> **ACTION ITEM**:
From the data below, please reproduce exactly everything from the line that contains "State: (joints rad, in" down to the line that contains "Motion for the", with both ends included.
= Beginning of Section =
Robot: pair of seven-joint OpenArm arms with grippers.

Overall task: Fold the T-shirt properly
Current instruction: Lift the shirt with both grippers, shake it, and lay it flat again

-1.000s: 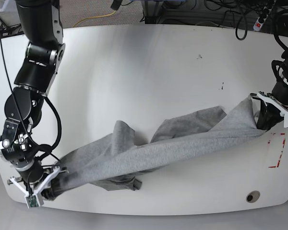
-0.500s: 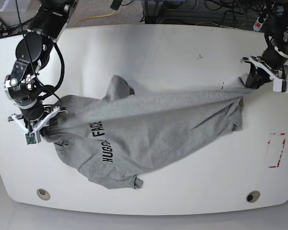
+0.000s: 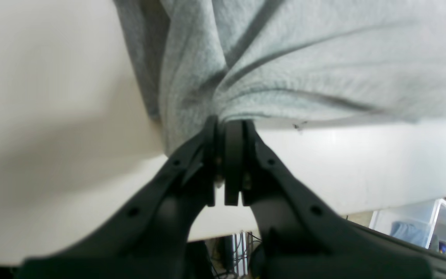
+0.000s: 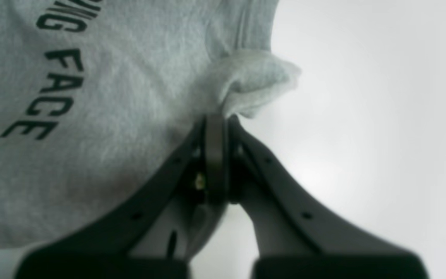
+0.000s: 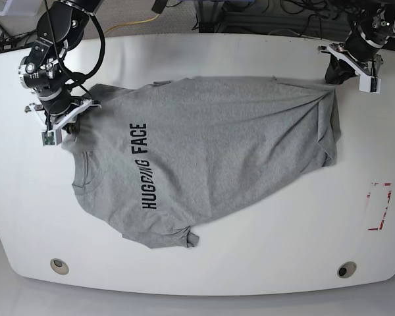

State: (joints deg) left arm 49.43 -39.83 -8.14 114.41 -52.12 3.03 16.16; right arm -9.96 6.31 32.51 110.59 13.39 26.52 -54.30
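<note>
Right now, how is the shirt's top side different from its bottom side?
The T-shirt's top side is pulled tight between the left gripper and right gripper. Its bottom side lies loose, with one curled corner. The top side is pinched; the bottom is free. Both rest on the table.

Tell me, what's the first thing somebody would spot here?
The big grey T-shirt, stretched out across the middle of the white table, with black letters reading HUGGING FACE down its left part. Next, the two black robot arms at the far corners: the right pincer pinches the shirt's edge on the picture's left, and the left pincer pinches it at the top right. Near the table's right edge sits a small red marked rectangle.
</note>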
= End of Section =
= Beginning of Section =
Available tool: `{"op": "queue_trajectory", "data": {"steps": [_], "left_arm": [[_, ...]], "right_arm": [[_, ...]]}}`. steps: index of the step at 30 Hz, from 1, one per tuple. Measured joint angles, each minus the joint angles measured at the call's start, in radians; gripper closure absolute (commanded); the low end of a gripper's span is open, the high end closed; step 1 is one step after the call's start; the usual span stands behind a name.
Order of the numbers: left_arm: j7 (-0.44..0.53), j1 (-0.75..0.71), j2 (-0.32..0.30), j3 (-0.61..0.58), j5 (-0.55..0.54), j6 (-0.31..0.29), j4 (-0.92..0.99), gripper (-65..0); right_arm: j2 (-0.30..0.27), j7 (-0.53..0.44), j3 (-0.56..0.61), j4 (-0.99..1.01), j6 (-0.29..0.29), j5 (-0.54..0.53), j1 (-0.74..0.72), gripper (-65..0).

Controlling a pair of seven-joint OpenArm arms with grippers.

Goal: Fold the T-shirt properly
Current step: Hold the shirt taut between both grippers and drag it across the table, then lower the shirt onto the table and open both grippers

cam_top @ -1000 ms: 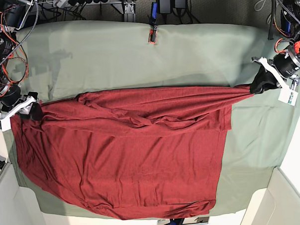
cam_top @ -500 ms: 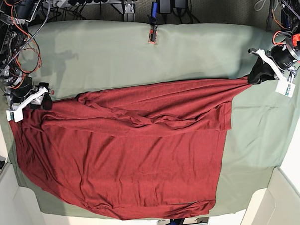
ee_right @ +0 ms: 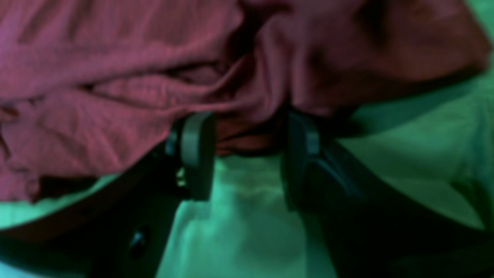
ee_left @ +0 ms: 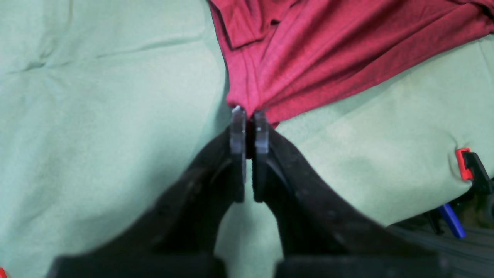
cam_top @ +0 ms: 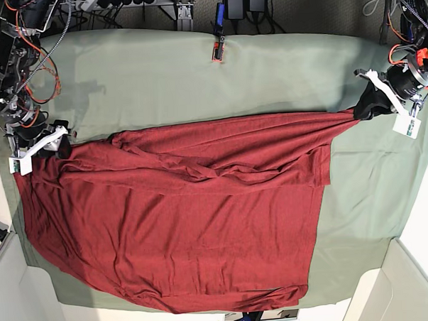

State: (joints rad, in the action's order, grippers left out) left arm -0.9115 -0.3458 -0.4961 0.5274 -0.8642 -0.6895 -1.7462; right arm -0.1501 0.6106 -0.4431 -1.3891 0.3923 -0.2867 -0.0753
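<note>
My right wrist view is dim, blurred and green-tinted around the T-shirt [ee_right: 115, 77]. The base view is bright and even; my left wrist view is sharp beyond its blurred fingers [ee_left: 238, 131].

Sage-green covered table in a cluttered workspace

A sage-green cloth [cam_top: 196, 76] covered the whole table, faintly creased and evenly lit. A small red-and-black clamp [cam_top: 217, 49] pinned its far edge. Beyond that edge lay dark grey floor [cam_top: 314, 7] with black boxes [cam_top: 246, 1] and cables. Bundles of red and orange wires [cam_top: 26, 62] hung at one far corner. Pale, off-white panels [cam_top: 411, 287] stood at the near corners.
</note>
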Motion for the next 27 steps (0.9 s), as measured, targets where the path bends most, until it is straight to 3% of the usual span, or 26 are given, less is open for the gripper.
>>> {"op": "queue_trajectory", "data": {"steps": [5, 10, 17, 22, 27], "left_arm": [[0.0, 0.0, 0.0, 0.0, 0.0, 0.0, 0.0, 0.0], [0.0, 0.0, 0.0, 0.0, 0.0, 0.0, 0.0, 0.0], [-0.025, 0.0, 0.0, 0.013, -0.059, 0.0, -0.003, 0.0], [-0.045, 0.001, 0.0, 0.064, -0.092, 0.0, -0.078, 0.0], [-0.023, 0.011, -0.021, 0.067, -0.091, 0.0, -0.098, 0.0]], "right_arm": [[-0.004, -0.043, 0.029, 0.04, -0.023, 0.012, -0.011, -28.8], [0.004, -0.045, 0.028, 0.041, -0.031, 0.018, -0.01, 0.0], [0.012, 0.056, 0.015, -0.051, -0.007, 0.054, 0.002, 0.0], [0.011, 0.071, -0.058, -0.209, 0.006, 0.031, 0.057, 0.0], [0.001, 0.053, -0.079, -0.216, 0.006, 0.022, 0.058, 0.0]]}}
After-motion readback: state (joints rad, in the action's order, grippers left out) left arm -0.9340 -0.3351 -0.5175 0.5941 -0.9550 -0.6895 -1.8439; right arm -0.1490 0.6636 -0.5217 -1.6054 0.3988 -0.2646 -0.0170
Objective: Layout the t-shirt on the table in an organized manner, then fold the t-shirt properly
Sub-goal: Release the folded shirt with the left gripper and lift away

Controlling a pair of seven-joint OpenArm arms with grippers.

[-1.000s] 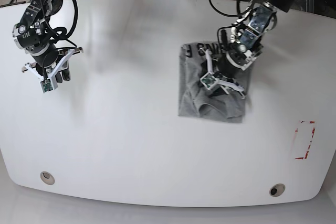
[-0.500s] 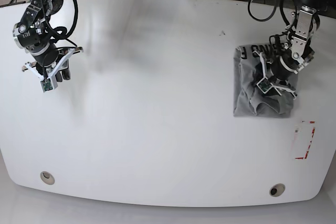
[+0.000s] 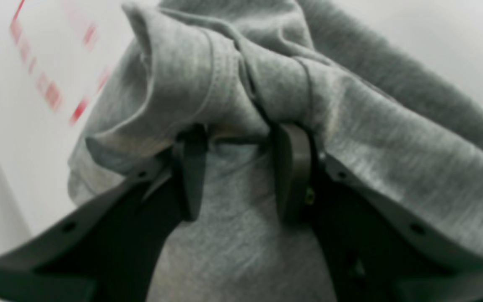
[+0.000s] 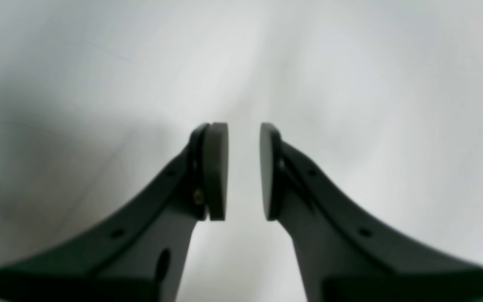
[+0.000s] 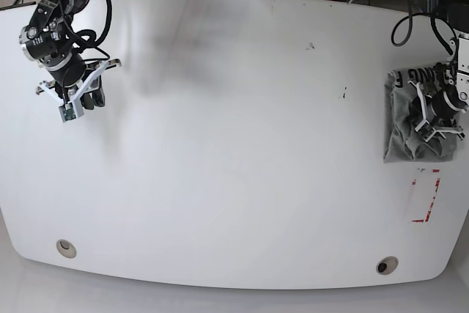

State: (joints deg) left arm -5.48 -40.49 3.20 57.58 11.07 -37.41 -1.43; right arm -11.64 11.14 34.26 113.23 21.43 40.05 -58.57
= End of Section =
> **ANSWER SECTION**:
State: (joints rad, in the action's order, grippers left out) left arm -0.9115 -0.3458 -0.4961 0.5274 -0.8642 -0.6895 -1.7462; right arm -0.1501 0.6106 -0.4431 -1.3891 0.3923 -0.2867 -0.0753
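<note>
My right wrist view is dim, blurred and green-tinted around the T-shirt [ee_right: 115, 77]. The base view is bright and even; my left wrist view is sharp beyond its blurred fingers [ee_left: 238, 131].

Sage-green covered table in a cluttered workspace

A sage-green cloth [cam_top: 196, 76] covered the whole table, faintly creased and evenly lit. A small red-and-black clamp [cam_top: 217, 49] pinned its far edge. Beyond that edge lay dark grey floor [cam_top: 314, 7] with black boxes [cam_top: 246, 1] and cables. Bundles of red and orange wires [cam_top: 26, 62] hung at one far corner. Pale, off-white panels [cam_top: 411, 287] stood at the near corners.
</note>
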Motion for the next 27 steps (0.9 s), as measured, targets where the path bends most, until it is straight to 3% of the usual span, or 26 are given, less is open for the gripper.

Nothing else is needed to finish the exercise.